Decoding is slightly more tricky, the following function will do it:

unsigned long gray_to_binary(unsigned long n)
{
unsigned long sh;
unsigned long nn;
sh = 1;
nn = (n >> sh);
while (nn > 0) {
n ^= nn;
sh <<= 1;
nn = (n >> sh);
}
return (n);
}

It is very interesting to note that binary_to_gray is the same transformation as changing a binary string from fully coherent to differentially coherent (change on 1), and gray_to_binary is the same transformation as changing from differentially-coherent (change on 1) to fully-coherent.

So, to change from binary to Gray: write out the binary string one one line of a page. Copy the leftmost bit to the line below (assuming the most significant bit is on the left, which it usually is). Repeat for all following bits on the top line: if it's the same as the previous bit, add a '0' to the Gray code; otherwise, add a '1' to the Gray code. (A proof by induction can show that two successive numbers encoded in this manner will have precisely one bit changed after the Gray code transformation.)

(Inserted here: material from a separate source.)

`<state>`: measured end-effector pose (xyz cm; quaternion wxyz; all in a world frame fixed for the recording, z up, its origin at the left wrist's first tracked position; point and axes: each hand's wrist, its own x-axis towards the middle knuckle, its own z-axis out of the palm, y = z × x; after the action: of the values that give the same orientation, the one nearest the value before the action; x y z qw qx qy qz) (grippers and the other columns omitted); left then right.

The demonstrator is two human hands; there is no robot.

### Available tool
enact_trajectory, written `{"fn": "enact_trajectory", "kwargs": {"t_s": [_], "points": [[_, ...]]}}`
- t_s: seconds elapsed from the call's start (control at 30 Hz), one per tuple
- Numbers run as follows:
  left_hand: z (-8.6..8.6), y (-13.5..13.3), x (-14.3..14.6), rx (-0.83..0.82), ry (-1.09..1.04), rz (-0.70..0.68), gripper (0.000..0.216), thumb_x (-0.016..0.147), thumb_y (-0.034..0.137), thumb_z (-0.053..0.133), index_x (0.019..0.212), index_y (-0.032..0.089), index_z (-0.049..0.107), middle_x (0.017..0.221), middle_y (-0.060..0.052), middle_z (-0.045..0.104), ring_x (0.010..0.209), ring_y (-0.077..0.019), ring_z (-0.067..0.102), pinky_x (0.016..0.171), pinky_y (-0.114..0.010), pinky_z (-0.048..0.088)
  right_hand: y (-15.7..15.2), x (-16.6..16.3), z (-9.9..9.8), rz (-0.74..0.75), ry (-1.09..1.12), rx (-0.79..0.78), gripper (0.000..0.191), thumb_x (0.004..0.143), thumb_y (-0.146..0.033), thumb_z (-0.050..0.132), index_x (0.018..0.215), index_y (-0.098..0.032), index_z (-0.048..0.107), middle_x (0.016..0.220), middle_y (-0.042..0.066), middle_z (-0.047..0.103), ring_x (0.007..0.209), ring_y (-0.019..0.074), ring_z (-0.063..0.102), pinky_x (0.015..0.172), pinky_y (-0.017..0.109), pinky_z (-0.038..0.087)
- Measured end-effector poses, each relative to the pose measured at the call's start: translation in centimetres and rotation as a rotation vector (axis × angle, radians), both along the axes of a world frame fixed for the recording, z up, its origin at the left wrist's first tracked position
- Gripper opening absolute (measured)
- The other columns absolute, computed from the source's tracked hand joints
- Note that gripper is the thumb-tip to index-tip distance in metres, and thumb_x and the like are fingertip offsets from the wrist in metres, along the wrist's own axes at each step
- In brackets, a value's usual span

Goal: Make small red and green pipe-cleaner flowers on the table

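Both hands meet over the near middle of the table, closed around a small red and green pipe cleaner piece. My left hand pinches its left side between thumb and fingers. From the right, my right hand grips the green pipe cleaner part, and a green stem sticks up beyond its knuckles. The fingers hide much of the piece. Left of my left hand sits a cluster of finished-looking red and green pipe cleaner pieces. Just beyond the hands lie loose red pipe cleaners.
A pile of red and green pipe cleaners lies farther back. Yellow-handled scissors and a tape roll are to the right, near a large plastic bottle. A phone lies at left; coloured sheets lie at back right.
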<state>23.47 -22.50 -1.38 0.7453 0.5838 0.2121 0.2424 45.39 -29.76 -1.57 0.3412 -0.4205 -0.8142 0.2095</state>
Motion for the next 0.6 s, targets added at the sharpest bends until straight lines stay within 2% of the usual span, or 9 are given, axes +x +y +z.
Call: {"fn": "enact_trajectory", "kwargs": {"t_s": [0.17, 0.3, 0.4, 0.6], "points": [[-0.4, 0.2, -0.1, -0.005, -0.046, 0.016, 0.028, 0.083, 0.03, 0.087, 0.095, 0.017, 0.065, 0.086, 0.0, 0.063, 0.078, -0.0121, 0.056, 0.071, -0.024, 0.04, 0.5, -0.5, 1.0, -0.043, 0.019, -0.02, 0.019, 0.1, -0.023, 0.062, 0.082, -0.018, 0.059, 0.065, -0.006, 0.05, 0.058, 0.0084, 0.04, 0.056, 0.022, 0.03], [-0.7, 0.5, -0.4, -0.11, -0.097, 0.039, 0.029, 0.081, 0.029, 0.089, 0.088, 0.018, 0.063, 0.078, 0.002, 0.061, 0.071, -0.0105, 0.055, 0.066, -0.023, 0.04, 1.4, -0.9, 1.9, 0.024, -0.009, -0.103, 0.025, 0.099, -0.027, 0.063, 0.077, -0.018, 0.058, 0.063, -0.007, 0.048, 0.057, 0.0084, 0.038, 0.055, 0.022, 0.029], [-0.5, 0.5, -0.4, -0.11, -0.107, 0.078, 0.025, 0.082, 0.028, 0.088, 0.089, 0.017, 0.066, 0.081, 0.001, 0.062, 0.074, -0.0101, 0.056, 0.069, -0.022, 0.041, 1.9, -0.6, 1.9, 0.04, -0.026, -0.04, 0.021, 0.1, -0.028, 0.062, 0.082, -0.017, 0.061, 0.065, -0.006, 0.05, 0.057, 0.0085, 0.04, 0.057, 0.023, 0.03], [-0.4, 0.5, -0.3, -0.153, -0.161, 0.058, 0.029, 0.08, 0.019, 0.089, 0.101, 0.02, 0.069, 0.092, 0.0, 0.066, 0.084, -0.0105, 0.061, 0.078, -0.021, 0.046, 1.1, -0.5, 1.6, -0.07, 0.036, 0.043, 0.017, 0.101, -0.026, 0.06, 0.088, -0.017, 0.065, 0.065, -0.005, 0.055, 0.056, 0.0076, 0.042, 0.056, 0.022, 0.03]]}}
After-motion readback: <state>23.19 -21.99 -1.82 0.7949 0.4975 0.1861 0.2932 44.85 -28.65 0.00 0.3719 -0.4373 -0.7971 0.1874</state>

To change from Gray to binary: write out the Gray string. Copy the leftmost bit to the line below. Repeat for all following bits: if it's a '0', copy the previous bit of the binary string; if it's a '1', write the inverse of the previous bit.

The grey code can be padded on the left with 0s just like binary values, or 0s on the left can be ignored just like with binary.

Another interesting property of Gray codes is that (binary_to_gray(`x` ^ `y`) == (binary_to_gray(`x`) ^ binary_to_gray(`y`)) and (gray_to_binary(`x` ^ `y`) == (gray_to_binary(`x`) ^ gray_to_binary(`y`)).